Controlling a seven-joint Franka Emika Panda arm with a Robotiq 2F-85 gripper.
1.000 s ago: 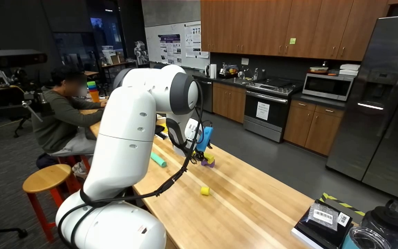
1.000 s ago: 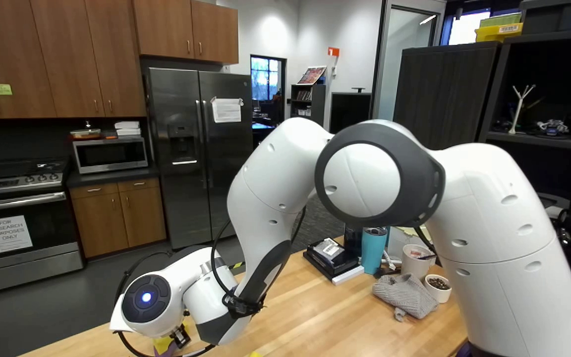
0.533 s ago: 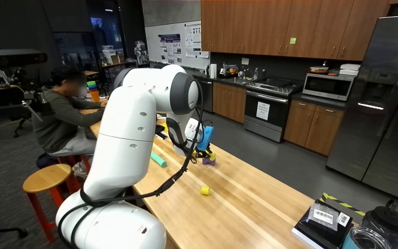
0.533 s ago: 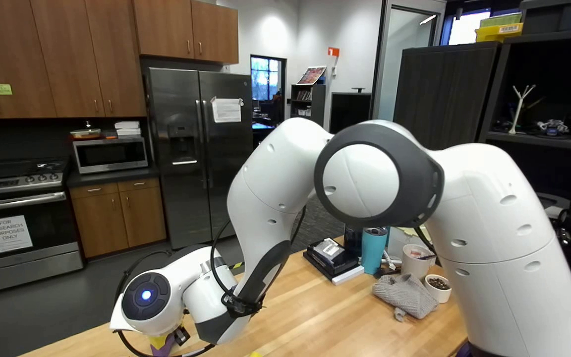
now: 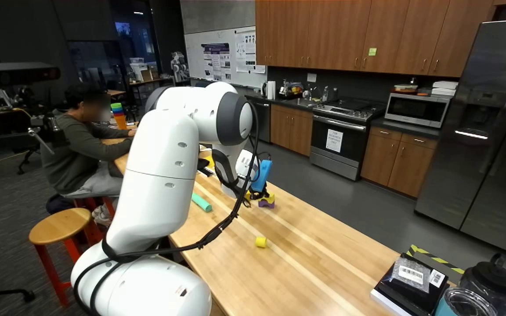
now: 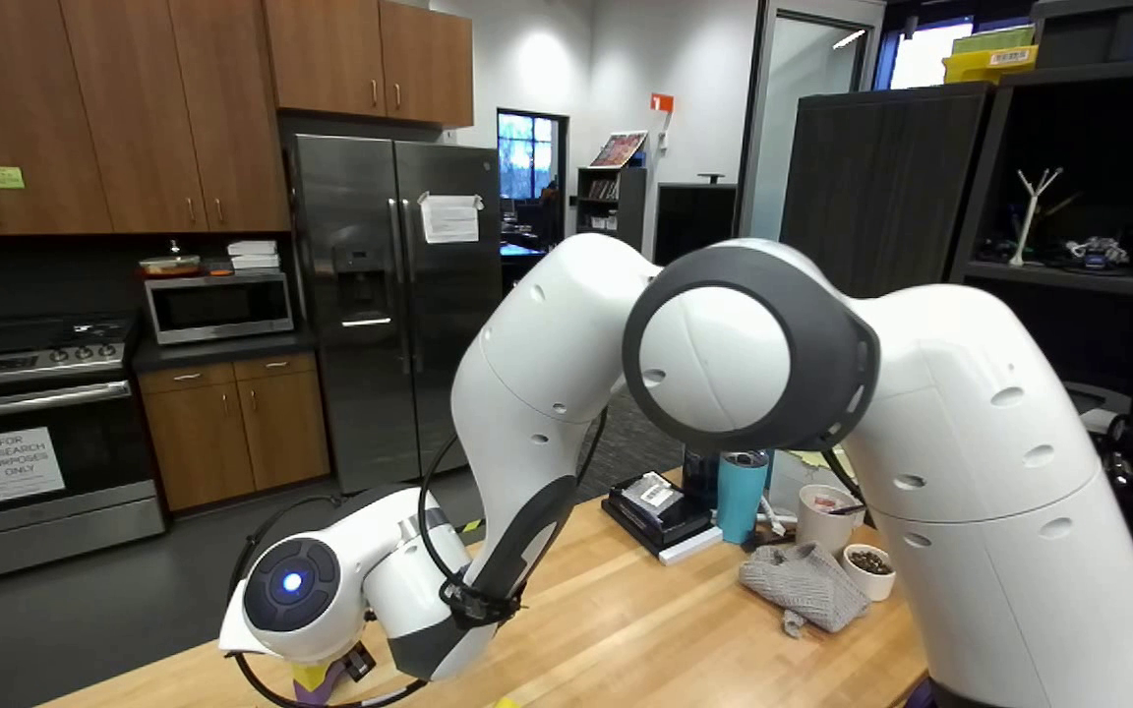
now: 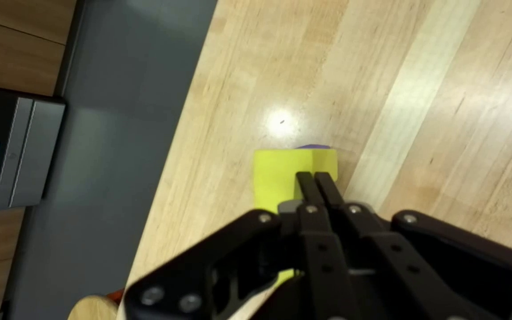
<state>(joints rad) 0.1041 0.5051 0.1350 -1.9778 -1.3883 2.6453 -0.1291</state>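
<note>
Green rod (image 5: 201, 202), yellow cylinder (image 5: 260, 242) apart; hand (image 7: 314, 174) half-hides yellow block (image 7: 274, 178), maybe touching.

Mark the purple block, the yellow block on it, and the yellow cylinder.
Purple block (image 5: 265, 204): in an exterior view, side face.
Yellow block (image 7: 276, 178): wrist view, uncovered top.
Yellow cylinder (image 5: 260, 242): in an exterior view, visible middle.

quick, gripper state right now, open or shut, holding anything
Gripper: closed, nothing visible between its fingers; it overlaps the yellow block in the wrist view, but whether they touch cannot be told.
</note>
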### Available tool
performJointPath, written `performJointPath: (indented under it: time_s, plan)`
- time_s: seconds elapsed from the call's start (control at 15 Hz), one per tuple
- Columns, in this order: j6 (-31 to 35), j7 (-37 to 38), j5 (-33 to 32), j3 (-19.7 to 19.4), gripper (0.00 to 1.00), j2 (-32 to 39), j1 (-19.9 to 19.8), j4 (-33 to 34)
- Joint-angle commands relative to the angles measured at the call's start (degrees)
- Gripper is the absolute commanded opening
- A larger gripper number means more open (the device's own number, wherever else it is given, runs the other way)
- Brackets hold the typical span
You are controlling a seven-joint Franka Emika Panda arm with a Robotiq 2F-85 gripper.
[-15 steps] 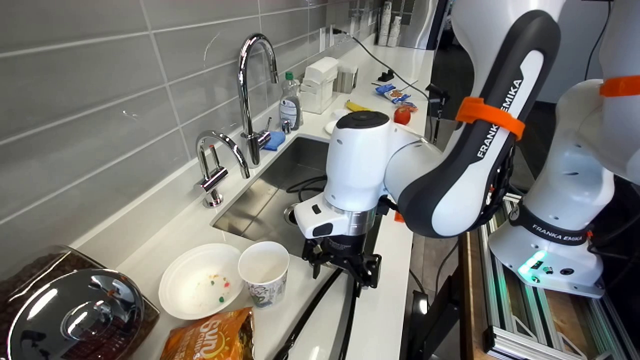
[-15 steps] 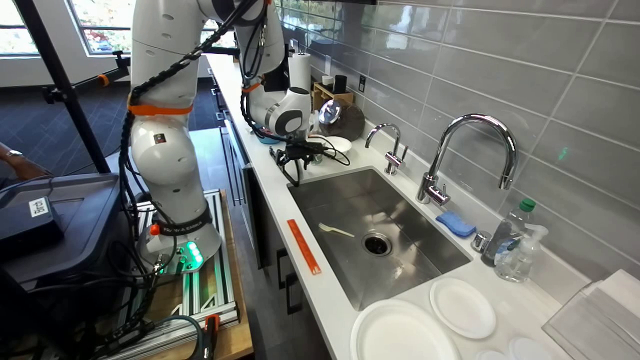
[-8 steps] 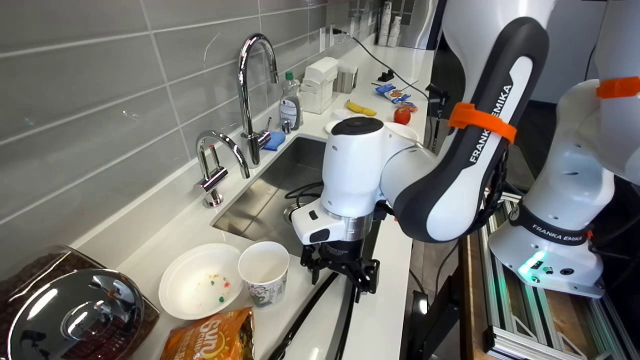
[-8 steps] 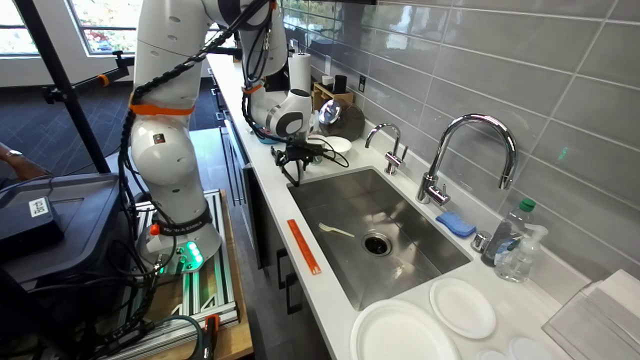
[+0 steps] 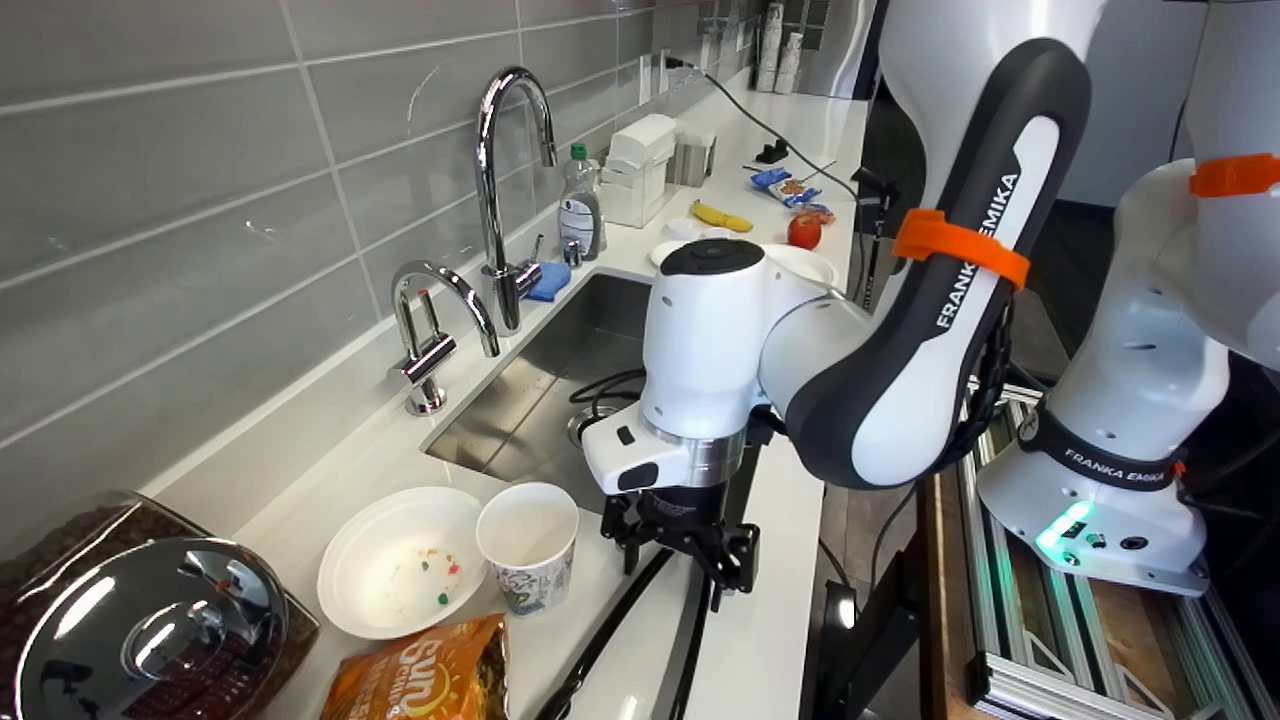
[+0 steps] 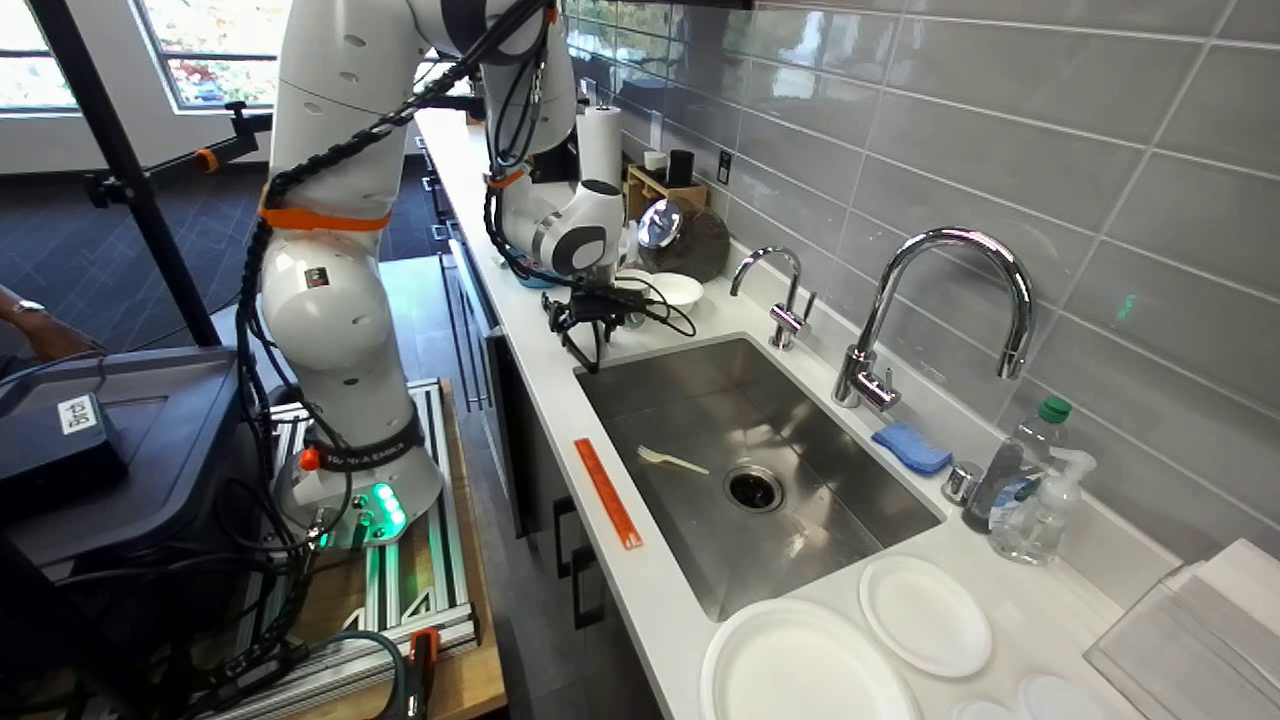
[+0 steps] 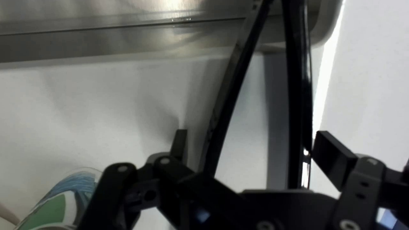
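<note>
A pair of black tongs point(image 5: 607, 640) lies on the white counter, with two long arms that draw together toward the sink. In the wrist view, the tongs point(image 7: 298, 95) pass between my fingers, and their upper end reaches over the sink edge. My gripper point(image 7: 252, 140) is open around both arms. The right finger is very near the right arm; I cannot tell whether they touch. The left finger stands apart from the left arm. In an exterior view the gripper point(image 5: 680, 578) points down, low over the counter. A paper cup point(image 5: 530, 545) stands beside it.
A white bowl point(image 5: 380, 545) with colored bits, an orange chip bag point(image 5: 425, 680) and a lidded dark jar point(image 5: 150, 640) are near the cup. The steel sink point(image 6: 800, 560) holds a fork point(image 6: 672, 460). Two faucets point(image 5: 497, 180) rise behind. An orange strip point(image 6: 607, 495) lies at the front edge.
The arm has moved slightly down and a little to the side over the tongs, mostly in the first half second. The fingers stay open. The counter objects have not moved.
</note>
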Motion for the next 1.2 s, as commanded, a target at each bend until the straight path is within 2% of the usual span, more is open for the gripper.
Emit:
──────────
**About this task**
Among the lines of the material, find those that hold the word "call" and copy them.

**Response to the task**
- time_s: seconds elapsed from the call's start (control at 15 Hz), one per tuple
- Joint-angle commands relative to the angles measured at the call's start (degrees)

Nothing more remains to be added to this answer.